» **TASK INPUTS**
_ _ _
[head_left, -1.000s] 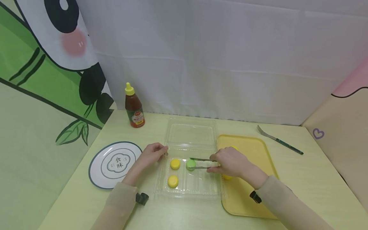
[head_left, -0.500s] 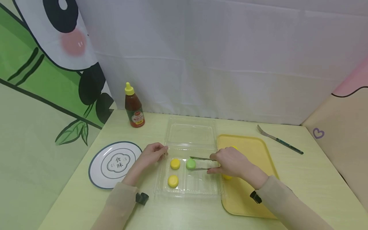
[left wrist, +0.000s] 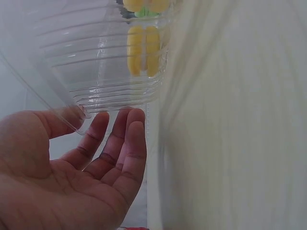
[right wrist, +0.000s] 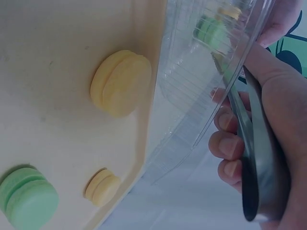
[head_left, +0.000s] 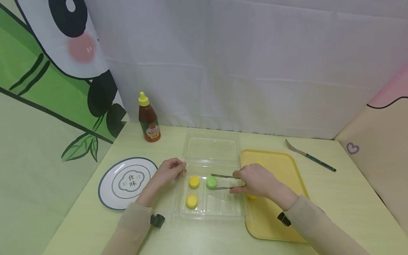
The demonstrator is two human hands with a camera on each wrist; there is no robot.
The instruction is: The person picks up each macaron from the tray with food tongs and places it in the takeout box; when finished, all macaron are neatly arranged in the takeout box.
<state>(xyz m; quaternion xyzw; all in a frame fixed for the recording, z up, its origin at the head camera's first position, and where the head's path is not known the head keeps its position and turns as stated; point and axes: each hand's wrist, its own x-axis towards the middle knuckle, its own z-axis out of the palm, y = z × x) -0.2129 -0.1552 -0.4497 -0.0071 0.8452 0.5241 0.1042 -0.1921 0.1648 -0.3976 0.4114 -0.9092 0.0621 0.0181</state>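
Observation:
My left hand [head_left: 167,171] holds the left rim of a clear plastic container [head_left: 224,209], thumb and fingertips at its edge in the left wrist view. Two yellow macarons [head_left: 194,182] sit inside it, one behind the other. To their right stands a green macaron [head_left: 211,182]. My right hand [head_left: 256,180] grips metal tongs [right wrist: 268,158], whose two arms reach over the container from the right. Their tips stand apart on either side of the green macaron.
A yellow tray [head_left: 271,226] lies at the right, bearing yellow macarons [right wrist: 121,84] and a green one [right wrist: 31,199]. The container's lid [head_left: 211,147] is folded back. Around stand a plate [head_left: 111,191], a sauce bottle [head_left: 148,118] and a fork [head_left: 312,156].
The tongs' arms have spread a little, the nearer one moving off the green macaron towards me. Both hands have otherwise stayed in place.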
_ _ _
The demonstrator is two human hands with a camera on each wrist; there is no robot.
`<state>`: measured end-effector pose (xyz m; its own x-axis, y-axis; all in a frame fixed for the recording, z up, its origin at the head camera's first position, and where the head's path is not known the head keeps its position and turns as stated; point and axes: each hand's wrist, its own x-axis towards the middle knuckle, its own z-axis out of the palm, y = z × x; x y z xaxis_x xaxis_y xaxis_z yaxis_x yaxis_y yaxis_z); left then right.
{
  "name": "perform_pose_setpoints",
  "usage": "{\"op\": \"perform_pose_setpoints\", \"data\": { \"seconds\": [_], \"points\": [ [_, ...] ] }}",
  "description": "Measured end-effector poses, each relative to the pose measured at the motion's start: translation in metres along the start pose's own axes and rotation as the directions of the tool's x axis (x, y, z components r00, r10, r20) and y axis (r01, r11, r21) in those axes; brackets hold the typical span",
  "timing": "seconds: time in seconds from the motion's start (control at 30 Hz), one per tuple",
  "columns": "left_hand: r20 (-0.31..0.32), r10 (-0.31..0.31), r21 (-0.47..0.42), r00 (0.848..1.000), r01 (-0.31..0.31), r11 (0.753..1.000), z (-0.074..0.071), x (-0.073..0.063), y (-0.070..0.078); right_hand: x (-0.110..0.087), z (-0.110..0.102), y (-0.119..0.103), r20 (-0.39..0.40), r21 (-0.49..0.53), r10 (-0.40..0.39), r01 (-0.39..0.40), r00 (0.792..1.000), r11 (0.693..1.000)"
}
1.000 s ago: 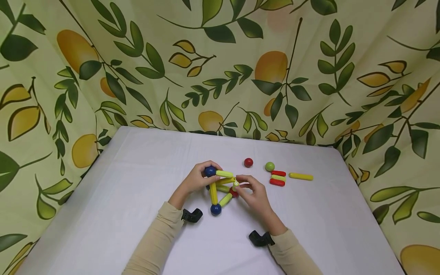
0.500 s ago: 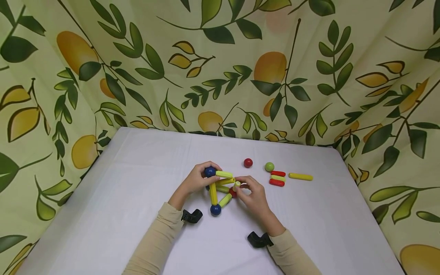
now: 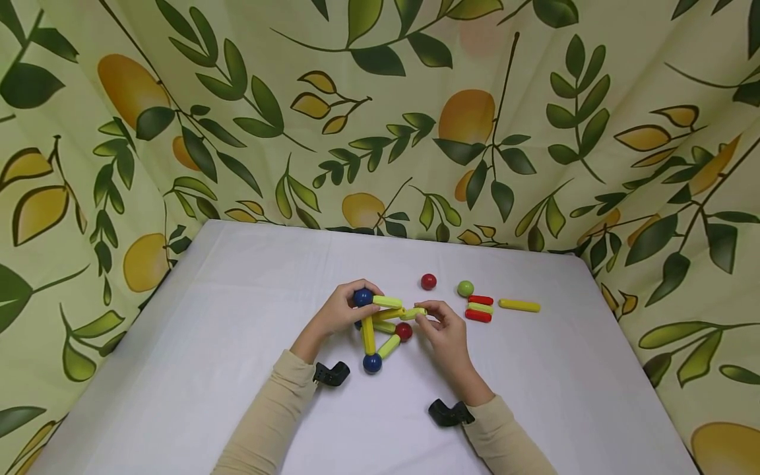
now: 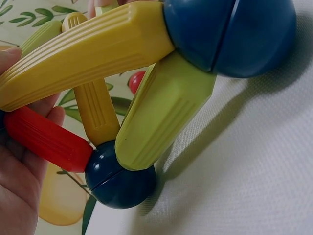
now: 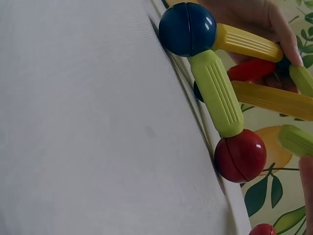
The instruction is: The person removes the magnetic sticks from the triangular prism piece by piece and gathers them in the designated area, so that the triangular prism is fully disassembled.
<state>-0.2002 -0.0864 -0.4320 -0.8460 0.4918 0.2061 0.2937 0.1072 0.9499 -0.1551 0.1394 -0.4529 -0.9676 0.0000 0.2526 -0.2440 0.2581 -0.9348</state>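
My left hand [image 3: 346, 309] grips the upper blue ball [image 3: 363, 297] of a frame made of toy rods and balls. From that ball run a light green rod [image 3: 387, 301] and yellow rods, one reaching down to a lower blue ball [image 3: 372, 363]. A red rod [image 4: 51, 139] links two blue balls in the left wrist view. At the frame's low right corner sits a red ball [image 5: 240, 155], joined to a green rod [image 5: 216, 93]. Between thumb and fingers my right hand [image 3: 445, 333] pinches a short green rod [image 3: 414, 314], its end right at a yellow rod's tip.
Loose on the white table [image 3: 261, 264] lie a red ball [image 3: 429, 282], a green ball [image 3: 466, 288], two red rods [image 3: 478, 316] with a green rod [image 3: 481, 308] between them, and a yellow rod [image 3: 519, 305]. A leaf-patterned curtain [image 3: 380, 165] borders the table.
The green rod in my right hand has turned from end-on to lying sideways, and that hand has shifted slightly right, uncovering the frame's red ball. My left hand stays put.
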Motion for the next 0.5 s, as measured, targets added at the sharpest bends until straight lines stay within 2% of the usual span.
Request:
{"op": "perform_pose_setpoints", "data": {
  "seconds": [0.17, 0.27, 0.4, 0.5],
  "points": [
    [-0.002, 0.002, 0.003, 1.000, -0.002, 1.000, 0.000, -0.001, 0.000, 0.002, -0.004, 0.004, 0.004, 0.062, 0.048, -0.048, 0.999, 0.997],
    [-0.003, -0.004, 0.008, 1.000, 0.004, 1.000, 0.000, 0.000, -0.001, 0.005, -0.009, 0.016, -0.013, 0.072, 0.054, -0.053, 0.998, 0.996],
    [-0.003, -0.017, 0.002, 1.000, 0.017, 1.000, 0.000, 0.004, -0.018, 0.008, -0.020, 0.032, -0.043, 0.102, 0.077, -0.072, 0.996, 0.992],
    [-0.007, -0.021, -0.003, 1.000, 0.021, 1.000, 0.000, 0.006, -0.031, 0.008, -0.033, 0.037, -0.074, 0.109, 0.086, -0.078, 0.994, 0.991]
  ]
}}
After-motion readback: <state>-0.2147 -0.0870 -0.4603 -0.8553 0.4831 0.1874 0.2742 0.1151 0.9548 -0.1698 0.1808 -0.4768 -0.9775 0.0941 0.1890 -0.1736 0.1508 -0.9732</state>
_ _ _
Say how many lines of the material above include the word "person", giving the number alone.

2